Task objective:
Please filter the entries and return only the lines that include "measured".

Dataset excerpts:
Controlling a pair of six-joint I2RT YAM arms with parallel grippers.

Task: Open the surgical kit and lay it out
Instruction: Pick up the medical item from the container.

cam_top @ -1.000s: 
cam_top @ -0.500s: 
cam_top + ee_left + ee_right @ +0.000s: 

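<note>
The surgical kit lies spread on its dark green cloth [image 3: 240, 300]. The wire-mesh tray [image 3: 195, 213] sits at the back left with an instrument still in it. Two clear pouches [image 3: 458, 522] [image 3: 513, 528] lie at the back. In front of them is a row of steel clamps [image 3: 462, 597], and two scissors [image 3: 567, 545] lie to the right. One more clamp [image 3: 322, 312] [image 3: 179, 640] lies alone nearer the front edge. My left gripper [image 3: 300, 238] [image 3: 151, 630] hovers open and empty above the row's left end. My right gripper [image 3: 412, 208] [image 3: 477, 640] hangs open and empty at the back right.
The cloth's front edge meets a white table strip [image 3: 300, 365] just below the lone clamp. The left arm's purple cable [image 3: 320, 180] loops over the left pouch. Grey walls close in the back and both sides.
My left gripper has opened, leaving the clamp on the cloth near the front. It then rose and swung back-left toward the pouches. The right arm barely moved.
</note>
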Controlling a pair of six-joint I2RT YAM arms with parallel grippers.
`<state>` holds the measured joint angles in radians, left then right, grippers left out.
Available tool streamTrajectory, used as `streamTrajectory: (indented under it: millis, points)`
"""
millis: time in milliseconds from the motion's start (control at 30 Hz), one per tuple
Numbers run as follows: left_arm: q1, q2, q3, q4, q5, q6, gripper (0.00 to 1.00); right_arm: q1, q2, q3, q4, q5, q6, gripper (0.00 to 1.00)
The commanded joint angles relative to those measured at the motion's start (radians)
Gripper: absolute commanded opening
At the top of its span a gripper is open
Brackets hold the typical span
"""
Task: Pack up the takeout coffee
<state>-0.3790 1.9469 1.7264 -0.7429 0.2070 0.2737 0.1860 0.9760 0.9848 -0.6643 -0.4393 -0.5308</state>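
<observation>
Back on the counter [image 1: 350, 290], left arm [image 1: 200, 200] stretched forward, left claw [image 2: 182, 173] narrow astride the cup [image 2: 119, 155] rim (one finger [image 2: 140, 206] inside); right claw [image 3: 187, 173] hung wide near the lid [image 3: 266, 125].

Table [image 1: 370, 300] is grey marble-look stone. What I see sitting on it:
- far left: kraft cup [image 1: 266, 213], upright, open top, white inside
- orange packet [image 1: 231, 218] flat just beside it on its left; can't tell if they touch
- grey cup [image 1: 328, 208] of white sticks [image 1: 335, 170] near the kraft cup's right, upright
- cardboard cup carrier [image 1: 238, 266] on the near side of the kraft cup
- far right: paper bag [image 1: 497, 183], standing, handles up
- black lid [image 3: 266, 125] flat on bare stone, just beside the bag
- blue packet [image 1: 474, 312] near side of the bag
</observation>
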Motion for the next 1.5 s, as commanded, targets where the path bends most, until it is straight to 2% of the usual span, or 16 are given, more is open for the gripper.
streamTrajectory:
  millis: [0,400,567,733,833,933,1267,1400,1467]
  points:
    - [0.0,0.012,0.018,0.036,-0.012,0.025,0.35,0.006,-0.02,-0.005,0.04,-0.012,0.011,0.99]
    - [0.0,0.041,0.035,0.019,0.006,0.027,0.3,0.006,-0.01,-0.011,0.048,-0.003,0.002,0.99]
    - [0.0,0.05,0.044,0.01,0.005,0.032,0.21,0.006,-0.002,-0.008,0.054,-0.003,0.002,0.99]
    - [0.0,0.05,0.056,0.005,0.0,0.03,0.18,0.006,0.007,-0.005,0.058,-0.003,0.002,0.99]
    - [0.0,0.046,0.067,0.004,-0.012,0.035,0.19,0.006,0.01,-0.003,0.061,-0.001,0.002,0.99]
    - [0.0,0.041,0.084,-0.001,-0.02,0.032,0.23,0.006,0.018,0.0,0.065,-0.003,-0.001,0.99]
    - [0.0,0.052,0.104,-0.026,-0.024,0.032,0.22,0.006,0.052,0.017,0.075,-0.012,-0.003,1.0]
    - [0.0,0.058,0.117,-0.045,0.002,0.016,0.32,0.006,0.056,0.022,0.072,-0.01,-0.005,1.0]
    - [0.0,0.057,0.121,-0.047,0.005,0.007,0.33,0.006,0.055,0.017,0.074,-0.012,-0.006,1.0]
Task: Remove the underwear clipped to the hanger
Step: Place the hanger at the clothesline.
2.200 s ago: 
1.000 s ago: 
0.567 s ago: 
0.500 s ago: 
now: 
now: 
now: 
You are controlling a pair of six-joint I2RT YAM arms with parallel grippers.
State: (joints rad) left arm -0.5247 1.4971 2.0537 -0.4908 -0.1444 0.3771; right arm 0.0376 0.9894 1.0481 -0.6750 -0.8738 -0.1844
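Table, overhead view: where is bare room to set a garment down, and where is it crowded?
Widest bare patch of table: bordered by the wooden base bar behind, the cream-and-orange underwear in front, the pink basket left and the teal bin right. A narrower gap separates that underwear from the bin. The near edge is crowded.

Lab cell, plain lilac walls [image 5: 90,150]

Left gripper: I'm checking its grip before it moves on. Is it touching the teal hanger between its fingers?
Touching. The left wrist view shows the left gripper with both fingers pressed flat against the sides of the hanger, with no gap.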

Written answer:
`<state>` holds the measured joint angles in radians, left then right, grippers left out.
The commanded joint angles relative to those measured at the motion's start (radians)

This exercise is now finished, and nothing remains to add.